AUTOR – Eu sou o autor de uma mulher que inventei e a quem dei o nome de Ângela Pralini. Eu vivia bem com ela. Mas ela começou a me inquietar e vi que eu tinha de novo que assumir o papel de escritor para colocar Ângela em palavras porque só então posso me comunicar com ela.
Eu escrevo um livro e Ângela outro: tirei de ambos o supérfluo.
Eu escrevo à meia-noite porque sou escuro. Ângela escreve de dia porque é quase sempre luz alegre.
Este é um livro de não memórias. Passa-se agora mesmo, não importa quando foi ou é ou será esse agora mesmo.
(…)
ÂNGELA – Viver me deixa trêmula.
AUTOR – A mim também a vida me faz estremecer.
ÂNGELA – Estou ansiosa e aflita.
AUTOR – Vejo que Ângela não sabe como começar. Nascer é difícil. Aconselho-a a falar mais facilmente sobre fatos? Vou ensiná-la a começar pelo meio. Ela tem que deixar de ser tão hesitante porque senão vai ser um livro todo trêmulo, uma gota d’água pendurada quase a cair e quando cai divide-se em estilhaços de pequenas gotas espalhadas. Coragem, Ângela, comece sem ligar para nada.

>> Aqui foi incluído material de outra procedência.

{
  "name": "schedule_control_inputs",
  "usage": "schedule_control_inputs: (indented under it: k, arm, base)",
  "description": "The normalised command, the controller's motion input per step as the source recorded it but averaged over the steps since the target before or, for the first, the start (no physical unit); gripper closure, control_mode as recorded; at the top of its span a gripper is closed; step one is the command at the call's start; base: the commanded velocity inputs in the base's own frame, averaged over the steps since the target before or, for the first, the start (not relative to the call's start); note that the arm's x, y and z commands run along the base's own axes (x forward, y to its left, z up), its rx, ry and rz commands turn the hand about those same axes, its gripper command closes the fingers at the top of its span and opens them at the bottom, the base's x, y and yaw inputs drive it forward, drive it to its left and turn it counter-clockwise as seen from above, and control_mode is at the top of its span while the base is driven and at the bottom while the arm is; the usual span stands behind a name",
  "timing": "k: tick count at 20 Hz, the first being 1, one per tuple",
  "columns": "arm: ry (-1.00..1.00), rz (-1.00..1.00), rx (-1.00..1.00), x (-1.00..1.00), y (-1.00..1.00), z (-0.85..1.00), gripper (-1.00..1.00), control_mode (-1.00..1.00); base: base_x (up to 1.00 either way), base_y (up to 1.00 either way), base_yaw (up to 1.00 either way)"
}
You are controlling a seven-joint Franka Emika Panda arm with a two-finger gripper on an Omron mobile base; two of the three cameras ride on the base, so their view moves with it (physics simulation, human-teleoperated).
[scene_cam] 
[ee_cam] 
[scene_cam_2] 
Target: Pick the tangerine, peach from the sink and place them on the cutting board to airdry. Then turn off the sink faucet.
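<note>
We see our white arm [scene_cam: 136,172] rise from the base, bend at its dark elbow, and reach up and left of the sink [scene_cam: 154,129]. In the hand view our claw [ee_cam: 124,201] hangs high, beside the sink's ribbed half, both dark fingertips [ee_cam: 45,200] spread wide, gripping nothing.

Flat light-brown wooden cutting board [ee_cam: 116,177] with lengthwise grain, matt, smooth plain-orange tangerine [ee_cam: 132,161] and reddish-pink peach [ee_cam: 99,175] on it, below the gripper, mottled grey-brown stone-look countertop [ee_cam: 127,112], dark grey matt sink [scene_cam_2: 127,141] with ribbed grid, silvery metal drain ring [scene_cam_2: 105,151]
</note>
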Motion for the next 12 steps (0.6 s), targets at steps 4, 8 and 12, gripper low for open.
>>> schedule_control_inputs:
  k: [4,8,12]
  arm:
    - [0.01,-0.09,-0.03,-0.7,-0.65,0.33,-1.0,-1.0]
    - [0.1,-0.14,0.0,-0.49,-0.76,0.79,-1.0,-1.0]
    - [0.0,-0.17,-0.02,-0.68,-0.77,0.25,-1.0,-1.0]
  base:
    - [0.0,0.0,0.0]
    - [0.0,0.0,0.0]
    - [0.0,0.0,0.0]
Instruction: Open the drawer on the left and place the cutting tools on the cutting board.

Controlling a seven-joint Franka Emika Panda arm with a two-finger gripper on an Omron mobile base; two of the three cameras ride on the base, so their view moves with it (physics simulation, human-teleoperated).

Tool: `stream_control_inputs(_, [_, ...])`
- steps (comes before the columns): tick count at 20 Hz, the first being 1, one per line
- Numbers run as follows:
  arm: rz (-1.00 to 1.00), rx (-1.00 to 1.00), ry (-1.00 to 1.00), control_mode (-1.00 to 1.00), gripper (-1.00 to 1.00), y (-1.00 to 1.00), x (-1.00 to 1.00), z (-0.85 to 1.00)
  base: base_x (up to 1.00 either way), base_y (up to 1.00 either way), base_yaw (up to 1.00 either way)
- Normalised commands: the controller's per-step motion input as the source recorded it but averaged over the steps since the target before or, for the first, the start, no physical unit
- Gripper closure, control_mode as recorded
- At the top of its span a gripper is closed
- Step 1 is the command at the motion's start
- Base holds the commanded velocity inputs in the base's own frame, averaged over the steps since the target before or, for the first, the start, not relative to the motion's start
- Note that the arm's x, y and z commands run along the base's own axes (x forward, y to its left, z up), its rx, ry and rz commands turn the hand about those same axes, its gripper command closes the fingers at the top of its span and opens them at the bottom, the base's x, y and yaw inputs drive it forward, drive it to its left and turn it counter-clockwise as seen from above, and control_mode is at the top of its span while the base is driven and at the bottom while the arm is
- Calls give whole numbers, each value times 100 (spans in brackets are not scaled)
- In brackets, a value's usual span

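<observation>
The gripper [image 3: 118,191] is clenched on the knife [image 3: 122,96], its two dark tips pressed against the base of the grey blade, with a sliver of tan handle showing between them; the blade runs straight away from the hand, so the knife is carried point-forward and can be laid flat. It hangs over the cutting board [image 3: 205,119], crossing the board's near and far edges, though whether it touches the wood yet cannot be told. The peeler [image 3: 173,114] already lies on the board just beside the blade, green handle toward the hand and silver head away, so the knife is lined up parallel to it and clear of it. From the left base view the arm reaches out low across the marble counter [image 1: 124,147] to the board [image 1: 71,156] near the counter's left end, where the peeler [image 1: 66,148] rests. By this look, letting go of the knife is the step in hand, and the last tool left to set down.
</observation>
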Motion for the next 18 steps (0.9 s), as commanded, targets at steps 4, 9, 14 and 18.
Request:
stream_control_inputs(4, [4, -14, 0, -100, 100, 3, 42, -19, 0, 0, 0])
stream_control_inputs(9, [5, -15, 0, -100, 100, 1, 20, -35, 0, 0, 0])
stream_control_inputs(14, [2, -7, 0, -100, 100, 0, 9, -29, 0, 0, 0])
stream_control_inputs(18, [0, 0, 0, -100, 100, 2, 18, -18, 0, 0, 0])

(Clarice Lispector. Um sopro de vida)
Na construção da narrativa, revela-se que Autor e Ângela têm algumas preferências
a) opostas e estabelecem entre si uma relação de interdependência, por meio da qual se evidenciam seus questionamentos íntimos.
b) contraditórias e são naturalmente indecisos e apegados às memórias, reforçando a ideia de introspecção psicológica.
c) comuns, notadamente aquelas alinhadas à tranquilidade de suas índoles, o que revela comportamentos previsíveis.
d) excêntricas, e isso se deve à forma pouco entusiasmada como veem a vida, o que permite vislumbrar sem encantamento suas intimidades.
e) ambíguas, fruto de uma concepção de vida pautada no medo de serem autênticos, o que destoa do caráter intimista da narrativa.